On Aug. 24th, President Biden announced his long-awaited campaign promise to forgive student debt for borrowers who make under $125,000 dollars annually, and that the pause on student loan payments will be extended till the end of the year.
According to the Associated Press, the amount of debt forgiven will range from as high as $20,000 for students who received federal Pell Grants, to $10,000 for those who took out federal loans. Biden remarked that “both of these targeted actions are for families who need it the most: working- and middle-class people hit especially hard during the pandemic,”. This announcement comes after speculation of whether President Biden would respond to pressure from some Democrats, who say that more broad student debt forgiveness is needed. Biden had said in the past that he is “not considering $50,000 in debt reduction”, but has also said that more forgiveness is possible in the future.
Many were worried that Biden was going to give in to Republican demands, of which numerous say that no debt should be forgiven, as it would worsen already high inflation. Senate Minority leader Mitch McConnel criticized Biden’s plan, saying that “President Biden’s inflation is crushing working families, and his answer is to give away even more government money to elites with higher salaries”.
According to the National Center for Education Statistics, 82 percent of 2-year college students in the 2019-2020 school year were receiving some sort of financial aid to help them pay for their tuition. That number increases to 87 percent among those at 4-year universities. Much of this has been contributed to the fact that the cost of college has become unaffordable to many. Research from Georgetown University showed that the average price of tuition, fees, and room and board for an undergraduate degree increased 169 percent between 1980 and 2020.
Business major Alex Ithier says that student loan forgiveness would help her a lot. “I am in $13,000 in student debt right now, and that is not including my student loans coming up. I moved universities due to mental health, and I did not receive all of the credits I should, so it would really help if I did get some of that money back”.
Not only students that will feel the impacts of Biden’s plan. According to the AARP, in 2016, 9.6 percent of families headed by someone age 50-plus carried student loan debt, with the average amount owed more than tripling to $33,053. Diane Rice, an adjunct professor of social and behavioral science, says that although she doesn’t owe any loans back, she thinks that “It will give the people who are saddled with those loans opportunities to do things like buy more things, or rent a property that they couldn’t do before. I think it frees them up from the burden of debt. $10,000 may not seem like a lot of money to someone who has $100,000 in student loans, but if it helps you pay it off faster, I think it will help you and give you more cash in hand”.

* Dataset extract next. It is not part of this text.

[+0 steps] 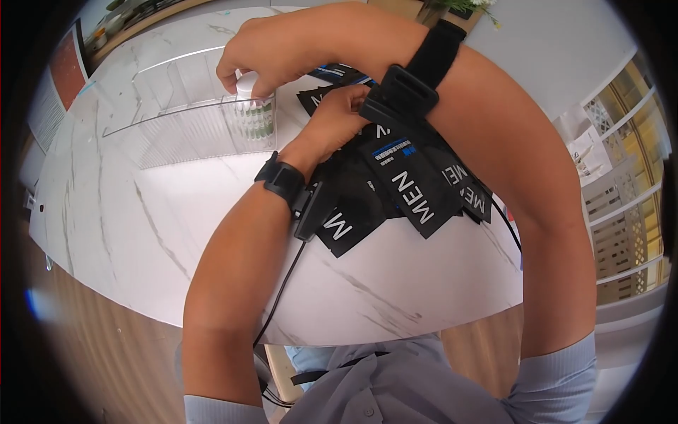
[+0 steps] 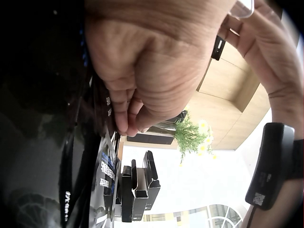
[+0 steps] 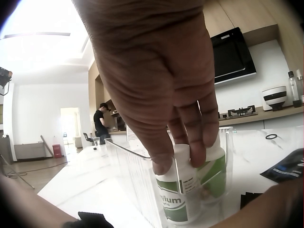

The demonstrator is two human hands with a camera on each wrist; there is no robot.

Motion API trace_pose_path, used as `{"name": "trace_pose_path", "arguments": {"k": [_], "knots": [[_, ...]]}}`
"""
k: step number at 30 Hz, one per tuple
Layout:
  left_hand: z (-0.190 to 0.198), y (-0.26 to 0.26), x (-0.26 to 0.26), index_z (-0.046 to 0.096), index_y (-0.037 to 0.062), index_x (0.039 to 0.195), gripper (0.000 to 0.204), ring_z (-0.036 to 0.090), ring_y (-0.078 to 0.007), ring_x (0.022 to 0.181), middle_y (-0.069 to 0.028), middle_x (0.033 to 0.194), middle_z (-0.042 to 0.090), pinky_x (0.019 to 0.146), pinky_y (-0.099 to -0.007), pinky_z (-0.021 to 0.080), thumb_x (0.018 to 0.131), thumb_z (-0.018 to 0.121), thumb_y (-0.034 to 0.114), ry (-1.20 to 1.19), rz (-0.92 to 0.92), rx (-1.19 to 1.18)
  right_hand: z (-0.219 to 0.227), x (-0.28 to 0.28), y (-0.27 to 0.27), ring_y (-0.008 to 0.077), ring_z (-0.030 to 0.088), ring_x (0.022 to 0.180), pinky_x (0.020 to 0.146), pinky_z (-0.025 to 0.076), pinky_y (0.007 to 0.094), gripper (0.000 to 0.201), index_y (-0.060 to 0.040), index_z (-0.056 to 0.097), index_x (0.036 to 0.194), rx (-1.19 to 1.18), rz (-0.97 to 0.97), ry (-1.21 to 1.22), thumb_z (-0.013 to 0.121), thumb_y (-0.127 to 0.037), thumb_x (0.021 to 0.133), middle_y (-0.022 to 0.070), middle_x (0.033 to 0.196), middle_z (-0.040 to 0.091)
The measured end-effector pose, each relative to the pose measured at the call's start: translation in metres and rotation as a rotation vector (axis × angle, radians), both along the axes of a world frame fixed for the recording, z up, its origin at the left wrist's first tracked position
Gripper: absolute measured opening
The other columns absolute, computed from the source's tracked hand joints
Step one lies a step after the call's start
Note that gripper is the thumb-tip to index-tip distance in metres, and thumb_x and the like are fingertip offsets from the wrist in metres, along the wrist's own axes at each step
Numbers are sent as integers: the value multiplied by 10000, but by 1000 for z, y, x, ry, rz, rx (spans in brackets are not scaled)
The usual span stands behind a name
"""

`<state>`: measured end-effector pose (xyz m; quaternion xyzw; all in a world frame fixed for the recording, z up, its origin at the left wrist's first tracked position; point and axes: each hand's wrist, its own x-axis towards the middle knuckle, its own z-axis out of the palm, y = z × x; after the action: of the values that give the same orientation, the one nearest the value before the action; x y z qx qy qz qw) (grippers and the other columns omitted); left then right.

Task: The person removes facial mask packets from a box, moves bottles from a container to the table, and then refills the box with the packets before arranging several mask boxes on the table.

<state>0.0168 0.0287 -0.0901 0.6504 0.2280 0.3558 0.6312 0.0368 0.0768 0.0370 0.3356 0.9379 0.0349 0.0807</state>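
My right hand point(image 1: 265, 60) reaches across into the clear bin point(image 1: 176, 127), thumb and fingers round the white cap of a bottle point(image 1: 254, 116). In the right wrist view the right hand point(image 3: 156, 85) grips this white and green bottle point(image 3: 176, 199), and a second bottle point(image 3: 212, 178) stands against it inside the bin wall. Beneath the right forearm, my left hand point(image 1: 335, 124) lies at the pile of black packets point(image 1: 402, 180) marked MEN. Seen from the left wrist, the left hand point(image 2: 147, 66) has its fingertips together at a packet's edge; how many packets it pinches is hidden.
Black boxes point(image 2: 137, 190) and a plant with white flowers point(image 2: 190, 135) appear beyond the packets. A black ring point(image 3: 271, 136) lies on the marble table point(image 3: 256, 142). A person in black point(image 3: 100, 124) stands in the background. A cable point(image 1: 282, 290) hangs from my left wrist.
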Motion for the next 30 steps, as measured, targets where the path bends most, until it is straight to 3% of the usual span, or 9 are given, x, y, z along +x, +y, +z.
{"name": "trace_pose_path", "arguments": {"k": [9, 14, 16, 18, 20, 21, 22, 25, 30], "knots": [[-3, 1, 2, 679, -43, 1185, 301, 677, -148, 1027, -91, 1098, 740, 912, -254, 499, 909, 713, 71, -18, -9, 29, 4, 2, -1, 316, 691, 985, 810, 540, 445, 371, -115, 711, 1168, -26, -36, 10, 801, -258, 837, 139, 1045, 725], [-28, 23, 11, 632, -27, 1257, 331, 664, -161, 1062, -97, 1102, 719, 965, -279, 502, 957, 674, 106, -37, -121, 96, 32, 54, -10, 296, 711, 884, 769, 546, 426, 417, -101, 705, 1185, 106, -10, 204, 738, -395, 891, 141, 946, 734], [-33, 30, 12, 608, -45, 1278, 329, 662, -191, 1135, -112, 1141, 715, 1044, -307, 494, 983, 643, 97, -68, -184, 101, 65, 91, -78, 384, 706, 969, 843, 549, 440, 341, 31, 694, 1133, 149, -161, 232, 689, -211, 893, 248, 1013, 734], [-35, 32, 13, 616, -38, 1274, 327, 658, -185, 1123, -122, 1159, 720, 1043, -312, 486, 991, 652, 123, -67, -185, 88, 75, 147, -123, 379, 706, 944, 828, 546, 435, 341, 23, 684, 1144, 102, -319, 199, 673, -241, 929, 236, 985, 735], [-35, 34, 13, 613, -32, 1286, 345, 654, -174, 1112, -126, 1166, 717, 1045, -304, 478, 992, 663, 142, -61, -201, 149, 86, 200, -178, 385, 700, 960, 847, 546, 426, 351, 22, 674, 1161, 76, -500, -63, 671, -237, 924, 233, 999, 731], [-33, 34, 12, 612, -30, 1290, 345, 655, -165, 1119, -123, 1173, 713, 1040, -288, 479, 1002, 659, 153, -42, -204, 158, 72, 244, -211, 343, 717, 844, 776, 560, 447, 400, -18, 659, 1220, -44, -684, -151, 719, -274, 919, 185, 1034, 721], [-32, 34, 13, 612, -28, 1293, 344, 655, -160, 1120, -120, 1174, 712, 1037, -279, 479, 1007, 657, 158, -14, -197, 149, 66, 278, -241, 318, 725, 869, 786, 573, 426, 474, -28, 650, 1261, -97, -817, -112, 718, -356, 925, 188, 1043, 729], [-30, 33, 13, 614, -21, 1293, 336, 655, -153, 1123, -110, 1171, 712, 1033, -265, 478, 1016, 652, 164, 5, -180, 126, 54, 307, -321, 323, 712, 948, 826, 582, 420, 688, -50, 591, 1374, -184, -987, -67, 806, -408, 827, 199, 1246, 666], [-27, 28, 14, 616, -4, 1289, 323, 653, -144, 1075, -104, 1167, 716, 1010, -258, 483, 1015, 654, 163, 9, -176, 116, 7, 313, -366, 408, 652, 1060, 899, 517, 449, 494, -58, 627, 1267, -151, -948, 170, 789, -257, 844, 222, 1115, 664]]}}
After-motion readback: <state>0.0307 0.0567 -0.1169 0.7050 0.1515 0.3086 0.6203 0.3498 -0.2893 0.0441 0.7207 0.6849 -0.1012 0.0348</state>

Evan Anderson, a journalism major, says that “If it comes out of our taxes then it would do more help than harm, but if the money is taken from elsewhere there could be a problem. Personally, I don’t even think this plan is going to actually follow through, it will most likely just be another idea that goes to waste”. This is another issue some supporters of the president’s plan are fearing – the fall through of such a hefty plan.

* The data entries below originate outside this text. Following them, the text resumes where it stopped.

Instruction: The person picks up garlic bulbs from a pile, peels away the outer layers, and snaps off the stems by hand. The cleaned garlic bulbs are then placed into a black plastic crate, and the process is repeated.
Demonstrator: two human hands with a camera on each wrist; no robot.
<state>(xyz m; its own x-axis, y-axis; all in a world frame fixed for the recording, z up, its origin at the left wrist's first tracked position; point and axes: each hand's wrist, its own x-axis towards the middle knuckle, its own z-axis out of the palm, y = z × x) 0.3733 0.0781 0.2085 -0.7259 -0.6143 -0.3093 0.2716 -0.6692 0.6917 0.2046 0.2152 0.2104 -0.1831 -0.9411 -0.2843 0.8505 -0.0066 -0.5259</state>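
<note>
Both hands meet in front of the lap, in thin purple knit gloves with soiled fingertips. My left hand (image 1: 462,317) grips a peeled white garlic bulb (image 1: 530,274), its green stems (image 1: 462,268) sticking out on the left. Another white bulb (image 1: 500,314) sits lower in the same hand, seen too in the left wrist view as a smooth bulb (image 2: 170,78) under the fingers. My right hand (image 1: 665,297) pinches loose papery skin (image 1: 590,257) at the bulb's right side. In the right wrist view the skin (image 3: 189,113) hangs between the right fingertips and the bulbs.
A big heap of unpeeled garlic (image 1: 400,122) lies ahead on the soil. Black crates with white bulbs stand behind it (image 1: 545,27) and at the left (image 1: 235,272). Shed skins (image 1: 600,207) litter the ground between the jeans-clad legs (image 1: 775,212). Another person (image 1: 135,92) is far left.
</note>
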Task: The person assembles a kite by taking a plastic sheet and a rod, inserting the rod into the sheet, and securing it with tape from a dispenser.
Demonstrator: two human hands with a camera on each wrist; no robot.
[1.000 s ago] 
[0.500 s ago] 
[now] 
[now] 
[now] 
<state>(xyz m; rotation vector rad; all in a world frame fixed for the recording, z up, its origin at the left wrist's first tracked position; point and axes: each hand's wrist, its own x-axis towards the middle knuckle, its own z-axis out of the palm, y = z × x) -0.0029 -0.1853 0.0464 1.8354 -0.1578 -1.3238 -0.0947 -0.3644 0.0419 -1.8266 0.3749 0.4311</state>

According to The Washington Post, Republican lawmakers are considering taking Biden’s plan to court, saying that it violates spending power given to Congress. The president’s legal team has argued that his plan has legal standing through a 2003 law giving the executive branch broad authority to overhaul student loan programs during a national emergency, as President Biden has said that the COVID-19 pandemic classifies as a national emergency.
But many students, like Ryan Press, a radiography major, say that the pros of student debt forgiveness outweigh the cons. “There’s already over a trillion dollars in instituted loans, and President Biden is doing middle class citizens a favor by receiving debt from setbacks during the pandemic that we might not recover from. I understand that it will probably raise taxes, but from my point of view that is taking $20,000 off my chest. No matter what I do, it won’t go away”.